たとえgoとcomeを混乱して使っていたとしても、相手が意味を推し量ってくれれば大抵の会話の主旨は通じるだろう。でも、誰かに「ちょっと変な英語を話す人」という印象を与えるよりは、「自然な英語を話せる人」と思われていたいものだ。相手にしてみれば、少しでも自分の言っている事が伝わる相手と話した方が面白いし、よりフレンドリーな会話に発展できる。人は誰かと話す時、言葉には出さずとも“この人はどれぐらい難しい事を言っても分かってくれるだろうか”と、相手のレベルによって会話の内容をセーブしてしまう。誰だって幼い子供に何かを伝えるのに難しい言い方をしない。大人が子供に話し掛ける時のように接されるよりは、英語でも大人と大人の会話を楽しめたらずっと気持ち良い。
それではgoとcomeはどのように使い分けるのかという定義について、辞書に載っていることをお借りする。
come 来る
(話し手のほうへ)やって来る
(相手のほうへ)行く
go 行く
(ある場所・人の所・方向へ)行く、向かう
goが出発点を中心に考える(行く)のに対して、come
は話し手のほうに誰かが移動してくる時と(来る)、相手を中心にして相手の思う場所へ移動する(行く)時にも用いる。このような場合を訳すると日本語では「行く」になる。だから、もし私がカフェテリアで待つ友達に向かって「I'm
going.」と言えば、友達の所でなく違う所へ行くかのような感じになってしまう。例えば「I'm
going to the library! (今から図書館に行くからー。)」というように、相手には“miyamuはランチをしないで行っちゃうのね”というように思われてしまう。

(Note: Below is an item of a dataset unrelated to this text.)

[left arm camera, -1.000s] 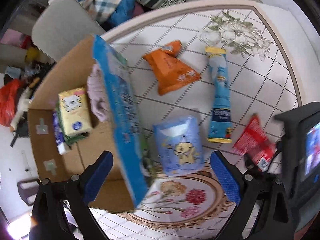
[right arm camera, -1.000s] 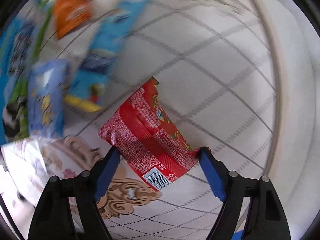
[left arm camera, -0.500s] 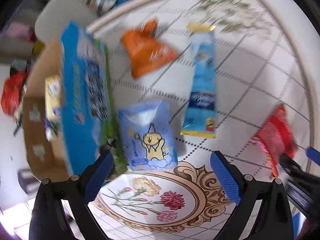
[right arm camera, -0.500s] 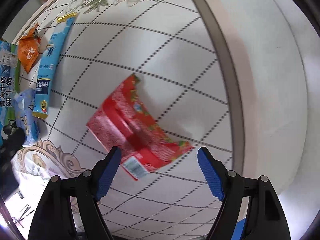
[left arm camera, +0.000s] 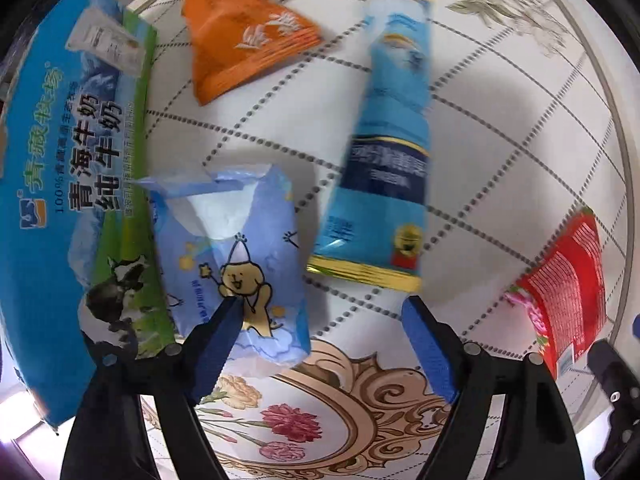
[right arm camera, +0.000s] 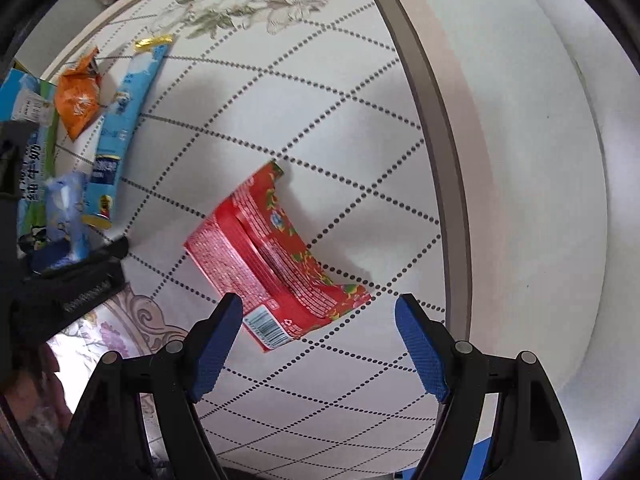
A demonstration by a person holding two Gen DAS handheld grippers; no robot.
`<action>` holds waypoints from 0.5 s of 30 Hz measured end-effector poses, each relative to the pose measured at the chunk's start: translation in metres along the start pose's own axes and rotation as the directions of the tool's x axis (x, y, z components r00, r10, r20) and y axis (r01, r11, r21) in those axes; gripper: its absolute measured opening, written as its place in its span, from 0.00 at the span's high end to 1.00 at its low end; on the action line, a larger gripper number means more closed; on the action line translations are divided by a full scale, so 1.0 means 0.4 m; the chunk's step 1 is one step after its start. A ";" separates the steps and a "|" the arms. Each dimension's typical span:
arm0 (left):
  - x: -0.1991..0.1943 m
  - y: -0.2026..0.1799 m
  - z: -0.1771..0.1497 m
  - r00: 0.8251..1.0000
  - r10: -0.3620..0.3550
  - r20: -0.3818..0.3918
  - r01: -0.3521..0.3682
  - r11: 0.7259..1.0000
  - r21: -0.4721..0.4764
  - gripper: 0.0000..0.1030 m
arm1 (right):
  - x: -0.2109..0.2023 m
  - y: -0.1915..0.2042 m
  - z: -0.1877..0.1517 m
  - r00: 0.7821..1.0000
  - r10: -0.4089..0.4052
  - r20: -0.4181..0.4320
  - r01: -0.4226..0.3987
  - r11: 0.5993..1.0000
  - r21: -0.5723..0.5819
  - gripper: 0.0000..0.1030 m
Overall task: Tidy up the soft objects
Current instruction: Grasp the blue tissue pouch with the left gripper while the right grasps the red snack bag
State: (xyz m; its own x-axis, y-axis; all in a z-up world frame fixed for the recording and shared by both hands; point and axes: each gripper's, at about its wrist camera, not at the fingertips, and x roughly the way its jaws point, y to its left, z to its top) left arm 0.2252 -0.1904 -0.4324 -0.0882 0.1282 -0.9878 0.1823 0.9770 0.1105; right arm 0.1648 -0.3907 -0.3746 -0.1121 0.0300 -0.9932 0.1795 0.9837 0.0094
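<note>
In the left wrist view a light blue tissue pack (left arm camera: pixel 236 256) with a yellow cartoon lies beside the blue milk carton box (left arm camera: pixel 68 184). My left gripper (left arm camera: pixel 320 320) is open, its left fingertip over the pack's near edge. A long blue packet (left arm camera: pixel 384 152) and an orange bag (left arm camera: pixel 244 44) lie beyond. A red snack bag (left arm camera: pixel 568 284) lies at the right. In the right wrist view the red bag (right arm camera: pixel 272 256) lies on the table just ahead of my open right gripper (right arm camera: pixel 318 316), empty.
The round table (right arm camera: pixel 400 120) has a dotted diamond pattern and a raised rim (right arm camera: pixel 436 120) at the right. A floral medallion (left arm camera: pixel 320 420) lies under the left gripper. The left gripper's body (right arm camera: pixel 60 292) shows at the left of the right wrist view.
The left gripper has moved down and forward to the tissue pack, and the box's inside has left view. The right gripper has drawn back slightly from the red bag.
</note>
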 end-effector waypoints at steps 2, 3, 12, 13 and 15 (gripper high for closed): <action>-0.009 -0.018 -0.014 0.999 -0.048 0.008 0.047 0.999 0.023 0.22 | -0.020 0.014 0.009 1.000 0.008 0.012 -0.008 1.000 -0.004 0.22; -0.020 -0.028 -0.021 0.997 -0.079 0.015 0.079 0.996 0.032 0.22 | -0.030 0.013 0.014 1.000 0.007 0.016 -0.007 1.000 -0.007 0.22; -0.091 0.043 -0.044 1.000 0.006 0.020 -0.005 0.998 -0.063 0.21 | -0.070 0.024 0.080 0.996 0.076 0.037 -0.075 0.997 -0.022 0.22; -0.077 0.052 -0.039 1.000 -0.006 -0.009 0.005 0.996 -0.085 0.21 | -0.066 0.027 0.083 0.996 0.087 0.034 -0.086 0.996 -0.034 0.22; -0.034 0.066 -0.032 0.995 -0.045 -0.094 0.033 0.991 -0.126 0.21 | -0.046 0.040 0.089 0.994 0.104 0.029 -0.103 0.993 -0.055 0.21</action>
State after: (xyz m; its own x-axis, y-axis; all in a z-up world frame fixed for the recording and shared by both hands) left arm 0.2188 -0.1641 -0.4145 -0.1883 0.0994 -0.9771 0.0540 0.9944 0.0908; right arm 0.2047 -0.3819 -0.3603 -0.0648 0.1273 -0.9897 0.1361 0.9837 0.1177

「行きます」の使い分けは、話し手と聞き手の会話内容によって決まる。例えば誰かとの対話で聞き手が「When
can you come? (いつ来れる?)」と聞いてきた時、自分は「I
can come today. (今日行けるよ)」と答える事はあっても「I
can go today. (今日行けるよ)」とは言わない。「今から(そちらへ)行くね」と誰かに向かって話している時は、comeを使うのだ。
私が「行きます」という場合に、goではなくてcomeを使うことがあると気付いたのは、実際に会話で耳にするようになってからのことだ。それまで私は中学校で最初に習ったとおり、goの意味を「行く」、comeの意味を「来る」だと思っていたので、日本語での直訳通りに全ての「行きます」を「I
go to〜」と言うものだと思い込んでいた。私の固い頭の中では行く=GO、来る=COMEという不動の定義が出来上がっていたのだ。でも、日本語でもそうであるように、1つの言葉がいくつかの意味や使い方をする場合が多々ある。中学校で、「行きます」の使い分けなんて習わなかったけれど、単語の意味を詰め込むよりも、本当はこういう実際の使い方を教えてもらえた方が役に立つのではないかと思うのだが。
誰でも知っているような基本的な単語でも、使い方を間違えている事は結構ある。そんなウッカリした間違いを人から指摘されると気恥ずかしく感じるものだけれど、失敗した経験があると今度はなかなか忘れなくなる。今回は私が経験した失敗談から、前から書きたいと思っていたのになかなか書けずにいた単語を取り上げてみた。こんな簡単なことでも間違えている奴がいるのだと、笑ってやってください。